Amazement crept over his face. He slammed the heel of his hand on the table. “Let’s do it!”
“Seriously?” Seeing him so passionate made me eager to carry out the plan. Besides freeing us from law firm drudgery, we’d be free to make love.
“Damn right! What do we have to lose? The worst that can happen is we get convicted of white-collar crime and spend a few years in a country club federal prison.”
Was he was being serious or mocking me? I gave him a hurt look. “OK, it was just a suggestion. You’ve had your fun.”
“I mean it. Let’s work on the plan.” He tore off his shirt and waved it overhead like a victory flag. I liked what I saw. I longed for the day we’d be lovers and not just co-conspirators.
Bryan stayed at the firm. His asthma worsened from the fumes emitted by the library’s copy machines. “I can’t wait for the ocean breezes,” he wheezed. “Staying here is killing me!”

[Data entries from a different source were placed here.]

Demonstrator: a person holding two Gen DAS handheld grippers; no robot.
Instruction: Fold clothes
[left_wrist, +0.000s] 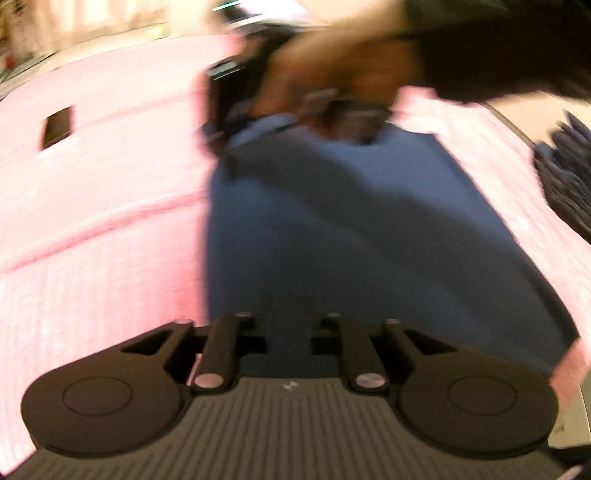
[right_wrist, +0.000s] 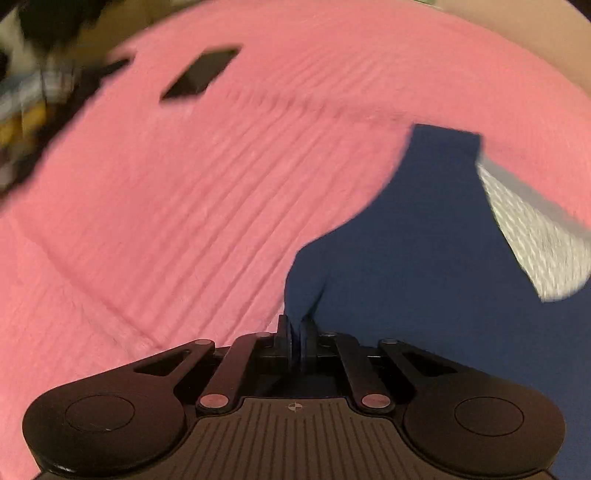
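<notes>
Surface: one pink ribbed cover (right_wrist: 184, 206) is seen spread under everything; whether a bed or a desk lies beneath cannot be told.
Garment: one blue garment (left_wrist: 369, 229) is laid flat on the pink cover, with a narrower part reaching away in the right wrist view.
Other cloth: one white knitted piece (right_wrist: 532, 236) is seen at the blue garment's right edge.
Dark patch: one small dark rectangle (right_wrist: 199, 74) is seen on the pink cover, well apart from the garment.
Right tool (right_wrist: 297, 336): its two fingers are pressed together on a pinched fold of the blue garment.
Left tool (left_wrist: 290, 325): its fingers are set narrowly apart over the garment's near edge; a grip cannot be told.
Hand (left_wrist: 332, 70): one blurred hand is seen at the garment's far end, carrying the right tool.
</notes>
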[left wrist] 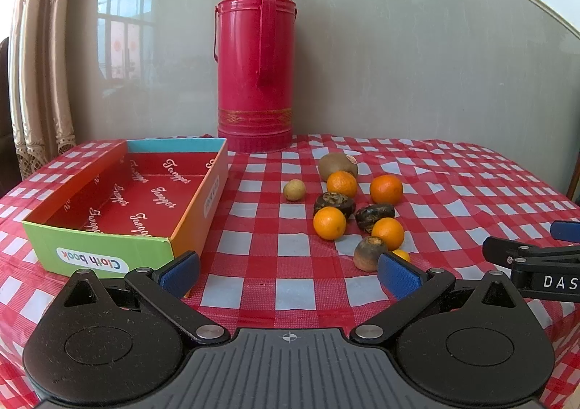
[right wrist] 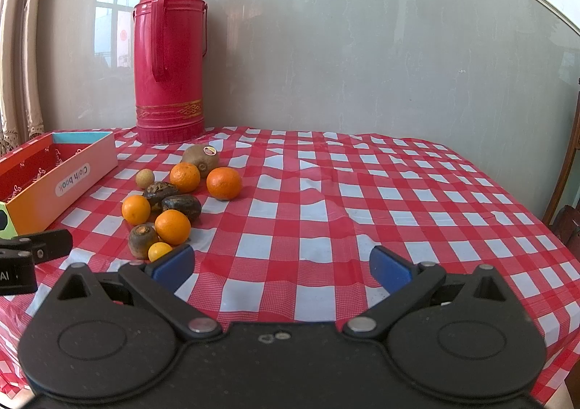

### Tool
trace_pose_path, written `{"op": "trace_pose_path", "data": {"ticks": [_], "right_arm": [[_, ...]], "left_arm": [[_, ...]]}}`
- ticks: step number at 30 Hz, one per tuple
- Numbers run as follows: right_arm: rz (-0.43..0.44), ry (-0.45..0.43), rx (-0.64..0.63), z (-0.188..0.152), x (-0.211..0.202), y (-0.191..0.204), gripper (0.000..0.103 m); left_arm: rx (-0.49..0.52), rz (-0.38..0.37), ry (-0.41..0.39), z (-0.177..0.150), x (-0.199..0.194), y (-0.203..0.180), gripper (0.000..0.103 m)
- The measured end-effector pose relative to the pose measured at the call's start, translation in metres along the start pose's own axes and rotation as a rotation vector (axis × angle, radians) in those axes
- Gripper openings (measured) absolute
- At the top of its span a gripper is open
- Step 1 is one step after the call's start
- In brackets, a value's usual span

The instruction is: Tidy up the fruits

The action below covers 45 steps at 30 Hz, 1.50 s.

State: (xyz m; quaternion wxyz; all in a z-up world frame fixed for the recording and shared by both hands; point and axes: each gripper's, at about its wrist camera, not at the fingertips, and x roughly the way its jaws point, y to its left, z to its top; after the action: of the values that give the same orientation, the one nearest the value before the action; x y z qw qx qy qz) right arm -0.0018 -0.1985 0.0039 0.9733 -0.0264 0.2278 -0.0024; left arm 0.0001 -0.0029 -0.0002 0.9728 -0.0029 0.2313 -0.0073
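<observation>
— Where's the fruit?

— Loose in a cluster on the bench's checked cloth (right wrist: 362,191), right of the cardboard box (left wrist: 127,198). A kiwi (left wrist: 338,165) with a sticker lies farthest, by the red thermos (left wrist: 255,57). Four oranges: one (left wrist: 342,184) just in front of the kiwi, one (left wrist: 386,189) to its right, one (left wrist: 329,223) nearer left, one (left wrist: 388,233) nearer still. Two dark, wrinkled fruits (left wrist: 334,203) (left wrist: 374,216) sit among them. A small yellowish-brown round one (left wrist: 294,190) lies apart on the left.

— Anything closer?

— A brownish fruit (right wrist: 142,240) and a small yellow one (right wrist: 159,251), possibly a kumquat, though it's half hidden behind a blue pad.

— The box?

— Nothing visible inside it; red lining with white script, "Cloth book" on its near wall.

— And the tongs?

— Left tongs (left wrist: 288,273) spread wide, nothing between the pads, hovering low over the cloth, near the box corner. Right tongs (right wrist: 282,269) equally wide apart, gripping nothing, just right of the pile.
</observation>
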Motion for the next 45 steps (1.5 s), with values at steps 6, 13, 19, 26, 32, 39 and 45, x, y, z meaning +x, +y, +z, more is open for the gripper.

“It’s not much longer,” I reassured him as over the course of a year I went through the steps to put me near the money. I left the firm and joined the legal department of the trust company that managed our target fund. Bryan and I got married. The marital privilege would protect us if we got caught. Neither could testify against the other. I always said, If you’re going to commit a crime, don’t leave witnesses. But if you’re in a conspiracy, get married.
We had everything in place: offshore accounts, shell companies, false documents, a condo in a country with no extradition treaty. Untethered from the moral dicta of our childhoods, we were filled with excitement as a new life awaited us. We were enjoying being newlyweds, although Bryan’s asthma hindered strenuous lovemaking. He was getting worse, but he hoped the anticipated ocean breezes would heal him.
There was one task left. On Friday, right before closing time, I made the first of several transfers, then used my hacking skills to cover my trail. The annual audit had just been completed. Missing funds would not be discovered for a year, long after we had settled into our island paradise with new identities.
Our plan worked. Now it was time for my plan. Ensconced in our oceanfront home, a breeze wafting across the veranda, we toasted each other with champagne.
He gulped the champagne, unaware it was laced with fentanyl I was prescribed for a back injury. My back would heal, but Bryan was headed towards emphysema. I wanted him to go in ecstasy. And I wanted to be unbound from a future caring for an invalid. Much as I enjoyed his company, I’d spotted healthier specimens in this tropical paradise. I said silently to myself, We’re both free now.